Thanks everyone in advance for your help!

  • Does this use data deduplication for the backup images and “regular” data backups?
    With the correct setup yes (look that up btrfs and raw images in the doc)

  • Does this support backing up to tape? I know this is old-school, and I’d love to see us move to off-site disk based backup at some point in the future, but this is what we have now.
    No.
    Honestly tapes are a mess. I think i would trust amazon glacier more, it s few €/TB/month, then pay more when you extract the data.

  • Can the client be deployed and backup jobs initiated remotely from the server?
    yes

  • Is there any issue running this on an on-prem server/storage array with no internet connection?
    There’s no support for the arrays special protocol (can t remember the name), you gotta share it first.

  • What is the cost for this type of setup (software…I know what hardware we’ll need :slight_smile: ). I realize you might not be able to give me that info in the forum…but if there’s a contact I can reach out to that would be awesome.

Urbackup isn’t what you’d call expensive for the server licence (neither the aws or the appliance is), the client side licence can sum up but it’s a one time fee.
https://www.infscape.com/ (40€/month unlimited everything)
https://www.urbackup.org/commercial.html ( aws: m3.large sw=$0.024/h hw=$0.133/h )

If you want image backup get at least a single licence to try it out, it’s about 15€ per client for change block tracking license on window (you can do images without, but it is 100x faster with).
Also i wouldn t recommend to backup 200TB on a single server. Start by expecting more like 20TB (because lot of small files may be an issue) per server with 100 clients, then scale up from there if the server manages it .

Anyhow i’d recommend you try with a pilot in one location. The initial setup of a single client+server is very fast, like an afternoon. The clients auto-register to the first server they see, so after a week you would have scripted and deployed a 100 client site.
I would be you, i would try the free version some time, then use the 30 days trial to evaluate the paying options. (aws has a federation option to group multiple servers that may interest you)
You’d need like a reasonable amount of ram. At first you could try with at least 16 cores and 48gb of ram for 100 clients. Use an ssd for the urbackup database (almost mandatory) and a disk array of rotational drives for the images and files.
Then backup maybe like 20tb-40tb and see how the software works. At this point you ll get a good idea of it.

A bit to differentiate here: UrBackup is operating system independent (both server and client runs on Windows, FreeBSD and Linux). It saves files from the client as files on the server (deduplicating them) and images in standard image formats (VHD and raw). It is Open Source, so you’d pay nothing for it, of course.
If you want to further archive those (files/images) you could for example on Linux use tar to archive the current directory of a client (or all clients) to tape.

Of course now there is a large choice of file systems (xfs, btrfs, ZFS, NTFS, ReFS) and operating systems (Linux, Windows, FreeBSD) plus management software for that (FreeNAS, OpenMediaVault, Rockstor etc.). But I’d narrow it down to ZFS (with FreeBSD) and btrfs (Linux). I guess this can be discussed further if you want to go down this path…

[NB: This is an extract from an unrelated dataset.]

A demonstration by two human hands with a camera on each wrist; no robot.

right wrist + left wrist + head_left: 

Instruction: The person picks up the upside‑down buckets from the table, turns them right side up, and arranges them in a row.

The appliance orogor mentioned is based on Linux+btrfs. It has a large number of setup options, but it is build on doing offsite backups via Internet. For example it can mirror its storage to S3 or archive backups to S3 or replicate backups to other appliances. I guess, archive to tape could be implemented, but it isn’t currently present…

Unless it is done by e.g. ZFS it only does whole file deduplication. There is a random IO/RAM/cost trade-off with deduplication that gets worse the larger hard disks get, so dedup doesn’t really help each time I try it…

How much clients a single server handles is in my experience mostly limited by the amount of random IOPS the backup storage can do, but 100TB with 200 clients that have a lot of changing data is e.g. doable on low-end hardware.